50-70% of all children born with sickle cell disease in Nigeria will not live to see their fifth birthday because of death from complications of the disease. Current drugs available (blood tonics, hydroxyurea, pain relievers, antibiotics and antimalarials) alone are not efficacious enough, and doctors are thus limited in their treatment of the disease. Moreover, people in remote areas where there is little to no access to good health care tend to have more crises and complications.

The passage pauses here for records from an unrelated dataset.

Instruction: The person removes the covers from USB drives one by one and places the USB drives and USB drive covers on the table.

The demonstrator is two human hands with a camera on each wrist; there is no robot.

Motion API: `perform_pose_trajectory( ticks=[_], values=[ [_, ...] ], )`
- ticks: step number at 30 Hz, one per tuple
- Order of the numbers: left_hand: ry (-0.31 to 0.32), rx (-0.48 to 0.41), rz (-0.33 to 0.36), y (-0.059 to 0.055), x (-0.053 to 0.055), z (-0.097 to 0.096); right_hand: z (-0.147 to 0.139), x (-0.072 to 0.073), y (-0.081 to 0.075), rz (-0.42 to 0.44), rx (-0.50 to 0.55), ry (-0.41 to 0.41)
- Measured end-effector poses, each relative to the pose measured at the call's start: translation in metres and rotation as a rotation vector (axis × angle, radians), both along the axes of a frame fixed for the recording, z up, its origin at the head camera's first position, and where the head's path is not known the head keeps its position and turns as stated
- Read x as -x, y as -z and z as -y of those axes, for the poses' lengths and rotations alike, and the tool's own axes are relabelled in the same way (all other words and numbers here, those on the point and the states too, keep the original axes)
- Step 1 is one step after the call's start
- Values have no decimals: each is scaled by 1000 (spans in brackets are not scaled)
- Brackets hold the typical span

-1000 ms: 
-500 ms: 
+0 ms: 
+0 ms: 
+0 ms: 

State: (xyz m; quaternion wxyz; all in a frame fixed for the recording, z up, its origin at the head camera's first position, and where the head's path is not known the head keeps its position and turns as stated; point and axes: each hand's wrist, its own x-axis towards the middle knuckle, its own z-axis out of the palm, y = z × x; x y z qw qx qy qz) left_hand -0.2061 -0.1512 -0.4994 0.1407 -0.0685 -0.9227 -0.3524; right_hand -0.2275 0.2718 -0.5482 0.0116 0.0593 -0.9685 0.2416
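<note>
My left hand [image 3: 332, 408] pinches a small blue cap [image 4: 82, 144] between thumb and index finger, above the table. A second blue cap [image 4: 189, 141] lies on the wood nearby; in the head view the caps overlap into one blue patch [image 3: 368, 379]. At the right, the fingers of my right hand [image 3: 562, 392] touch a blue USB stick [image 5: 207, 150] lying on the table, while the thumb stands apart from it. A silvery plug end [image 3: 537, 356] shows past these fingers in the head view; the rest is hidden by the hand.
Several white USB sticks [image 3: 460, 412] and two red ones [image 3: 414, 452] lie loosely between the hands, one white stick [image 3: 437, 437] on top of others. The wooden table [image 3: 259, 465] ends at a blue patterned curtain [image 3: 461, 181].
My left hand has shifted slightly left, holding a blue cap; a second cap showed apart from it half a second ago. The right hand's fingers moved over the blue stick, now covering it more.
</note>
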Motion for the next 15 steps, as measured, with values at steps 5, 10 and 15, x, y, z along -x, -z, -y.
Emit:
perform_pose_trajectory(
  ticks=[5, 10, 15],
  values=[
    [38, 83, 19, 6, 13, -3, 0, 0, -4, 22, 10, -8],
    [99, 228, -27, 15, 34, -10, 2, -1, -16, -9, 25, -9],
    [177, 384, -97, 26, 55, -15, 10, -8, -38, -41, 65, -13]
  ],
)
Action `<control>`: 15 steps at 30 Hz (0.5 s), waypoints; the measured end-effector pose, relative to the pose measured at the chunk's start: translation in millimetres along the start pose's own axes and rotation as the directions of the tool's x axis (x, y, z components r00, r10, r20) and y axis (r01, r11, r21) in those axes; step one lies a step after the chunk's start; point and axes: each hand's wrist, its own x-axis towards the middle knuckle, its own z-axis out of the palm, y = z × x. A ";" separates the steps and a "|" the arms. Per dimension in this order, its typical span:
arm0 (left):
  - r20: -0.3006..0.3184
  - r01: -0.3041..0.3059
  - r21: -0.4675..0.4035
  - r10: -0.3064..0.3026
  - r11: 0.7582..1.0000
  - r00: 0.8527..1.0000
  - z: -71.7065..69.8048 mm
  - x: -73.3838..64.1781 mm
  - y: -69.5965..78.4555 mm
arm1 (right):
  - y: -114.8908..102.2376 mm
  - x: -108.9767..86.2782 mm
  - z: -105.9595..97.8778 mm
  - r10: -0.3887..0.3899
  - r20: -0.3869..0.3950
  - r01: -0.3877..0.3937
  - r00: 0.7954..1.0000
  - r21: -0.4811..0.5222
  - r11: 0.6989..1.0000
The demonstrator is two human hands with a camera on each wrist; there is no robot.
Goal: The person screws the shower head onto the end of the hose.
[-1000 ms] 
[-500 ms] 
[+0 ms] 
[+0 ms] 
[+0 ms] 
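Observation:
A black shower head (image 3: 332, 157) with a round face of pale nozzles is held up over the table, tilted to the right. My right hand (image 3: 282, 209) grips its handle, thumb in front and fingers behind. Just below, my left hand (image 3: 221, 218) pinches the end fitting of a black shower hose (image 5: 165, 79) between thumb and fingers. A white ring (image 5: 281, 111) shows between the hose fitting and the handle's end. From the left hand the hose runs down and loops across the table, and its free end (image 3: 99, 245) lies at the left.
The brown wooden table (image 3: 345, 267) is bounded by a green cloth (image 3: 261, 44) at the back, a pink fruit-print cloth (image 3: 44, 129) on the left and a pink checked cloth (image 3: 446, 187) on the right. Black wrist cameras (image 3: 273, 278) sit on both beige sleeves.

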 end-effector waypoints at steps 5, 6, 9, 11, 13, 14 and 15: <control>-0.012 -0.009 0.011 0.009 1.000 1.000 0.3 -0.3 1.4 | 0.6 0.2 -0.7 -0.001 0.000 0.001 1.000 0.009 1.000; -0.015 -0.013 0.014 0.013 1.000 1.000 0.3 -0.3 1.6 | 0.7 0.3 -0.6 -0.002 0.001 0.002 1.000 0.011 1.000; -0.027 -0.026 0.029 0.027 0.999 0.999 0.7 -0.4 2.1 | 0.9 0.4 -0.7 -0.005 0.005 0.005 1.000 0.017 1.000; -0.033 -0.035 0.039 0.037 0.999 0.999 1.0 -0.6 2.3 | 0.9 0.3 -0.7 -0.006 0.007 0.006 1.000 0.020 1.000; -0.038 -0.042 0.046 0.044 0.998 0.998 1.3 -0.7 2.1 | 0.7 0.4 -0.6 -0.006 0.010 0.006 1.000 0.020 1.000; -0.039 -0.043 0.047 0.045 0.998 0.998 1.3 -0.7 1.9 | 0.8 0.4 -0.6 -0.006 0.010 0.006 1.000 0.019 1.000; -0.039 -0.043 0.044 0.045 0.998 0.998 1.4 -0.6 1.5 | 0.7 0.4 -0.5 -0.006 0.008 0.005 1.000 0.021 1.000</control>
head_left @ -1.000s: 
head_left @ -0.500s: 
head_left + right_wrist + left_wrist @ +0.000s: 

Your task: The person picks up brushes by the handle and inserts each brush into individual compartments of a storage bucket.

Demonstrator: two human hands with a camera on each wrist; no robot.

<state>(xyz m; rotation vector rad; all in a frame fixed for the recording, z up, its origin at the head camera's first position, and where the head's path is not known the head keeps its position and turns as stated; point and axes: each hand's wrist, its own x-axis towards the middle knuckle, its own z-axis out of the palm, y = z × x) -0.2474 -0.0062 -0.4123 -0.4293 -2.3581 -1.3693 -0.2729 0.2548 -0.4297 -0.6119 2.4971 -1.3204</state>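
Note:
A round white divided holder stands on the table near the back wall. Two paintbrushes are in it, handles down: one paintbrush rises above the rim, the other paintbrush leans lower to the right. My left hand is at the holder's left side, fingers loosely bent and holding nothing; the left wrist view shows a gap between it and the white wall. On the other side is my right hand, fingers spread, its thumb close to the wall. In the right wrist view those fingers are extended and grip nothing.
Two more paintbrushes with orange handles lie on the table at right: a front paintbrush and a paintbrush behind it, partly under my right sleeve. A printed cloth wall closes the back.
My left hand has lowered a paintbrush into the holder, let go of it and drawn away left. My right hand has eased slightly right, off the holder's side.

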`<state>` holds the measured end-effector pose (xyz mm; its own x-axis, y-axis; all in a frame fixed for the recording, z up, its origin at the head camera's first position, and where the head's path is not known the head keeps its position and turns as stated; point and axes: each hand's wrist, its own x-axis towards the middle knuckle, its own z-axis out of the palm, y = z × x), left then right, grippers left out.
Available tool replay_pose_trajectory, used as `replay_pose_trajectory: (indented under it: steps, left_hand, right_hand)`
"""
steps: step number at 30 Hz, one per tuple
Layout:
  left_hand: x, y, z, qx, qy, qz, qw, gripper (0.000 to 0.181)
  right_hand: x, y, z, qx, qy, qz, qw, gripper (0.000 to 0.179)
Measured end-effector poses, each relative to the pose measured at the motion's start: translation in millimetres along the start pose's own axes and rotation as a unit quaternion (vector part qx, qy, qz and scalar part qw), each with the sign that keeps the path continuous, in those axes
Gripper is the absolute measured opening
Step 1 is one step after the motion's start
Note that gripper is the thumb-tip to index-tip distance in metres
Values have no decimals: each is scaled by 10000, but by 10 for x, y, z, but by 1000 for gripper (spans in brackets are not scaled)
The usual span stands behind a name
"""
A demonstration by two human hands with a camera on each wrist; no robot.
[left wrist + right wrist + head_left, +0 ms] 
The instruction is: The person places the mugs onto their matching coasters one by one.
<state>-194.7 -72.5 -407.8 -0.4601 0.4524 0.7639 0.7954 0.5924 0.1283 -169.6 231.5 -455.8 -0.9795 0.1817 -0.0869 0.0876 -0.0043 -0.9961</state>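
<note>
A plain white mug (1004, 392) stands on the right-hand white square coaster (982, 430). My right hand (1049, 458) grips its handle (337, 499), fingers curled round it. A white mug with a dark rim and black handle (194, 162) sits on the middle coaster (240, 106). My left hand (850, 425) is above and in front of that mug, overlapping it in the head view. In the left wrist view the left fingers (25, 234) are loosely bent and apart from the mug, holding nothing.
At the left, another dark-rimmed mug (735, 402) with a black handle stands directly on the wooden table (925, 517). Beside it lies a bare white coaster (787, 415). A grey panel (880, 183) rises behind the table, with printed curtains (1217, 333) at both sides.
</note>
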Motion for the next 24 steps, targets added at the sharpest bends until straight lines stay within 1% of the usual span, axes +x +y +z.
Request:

Challenges involved in addressing brain disorders and SCD in Nigeria:

  • Finance/Funding: Poor availability of resources to the public health and welfare sectors and economic inflation are severely curtailing access to appropriate medical and social services.
  • Location/access to services: Most of the clinical services are located in the capital cities, often the largest urban areas, where the professionals also often lecture at the medical schools. SCD patients must often travel long distances to consult with a doctor in the city. This situation is frustrating to the families of a growing number of surviving SCD patients in rural communities with lower to middle-income families.
  • Lack of basic amenities: The facilities and basic infrastructure (uninterrupted power supply, for example) needed to support standard sickle cell disease diagnosis (e.g. full blood count and genotypic testing) and treatment are lacking. Efforts to create more awareness of SCD are paradoxically increasing frustration and stigmatization in the absence of a commensurate improvement of services.
  • Ignorance: Illiteracy, cultural beliefs, poverty, and other factors all contribute to a widespread level of ignorance, even among the more well off of society. Any measures aimed at enhancing the sensitization of health professionals, policymakers, and resource allocators to the pertinent issues in the control of SCD would seem to be at this stage an important step in the right direction.

What is needed is a safe approach to treating sickle cell disease patients in remote as well as in urban areas.

The choice of natural products for management of different conditions is increasing worldwide, due to the effectiveness, affordability and fewer side effects of such treatments. Aloe vera is one of the most popular medicinal plants, widely used for the prevention or treatment of skin diseases, metabolic diseases, cardiovascular diseases and cancers throughout the world.

It has been used in traditional and folk medicines for thousands of years to treat and cure a variety of diseases. Although the plant is native to northern parts of Africa, it has rapidly spread across the world because its cultivation is easy. The plant has been used by Egyptians, Assyrians, and Mediterranean civilizations, as well as in Biblical times. A variety of aloe species are still used in folk medicines of Africa and Asia. Hunters in the Congo reportedly rub their bodies in the clear mucilaginous gel to reduce perspiration; some African tribes apply the gel for chronic conjunctivitis; the gel is used in India for the treatment of asthma (Morton, 1961).

We propose to examine the role of the aloe vera leaf extract – acemannan – in improving the quality of life and reducing complications of sickle cell disease patients, with a view to establishing it as an adjunct in the management of sickle cell disease.

We will be working with a company called Alovea, to study the effects of Acemannan (an aloe vera extract) on children between the ages of 6 months and 12 years, to see how it improves their quality of life.

We will work with government hospitals in Nigeria, and at the end of the six-month process, we hope to prove the benefits of the supplement on children with sickle cell disease.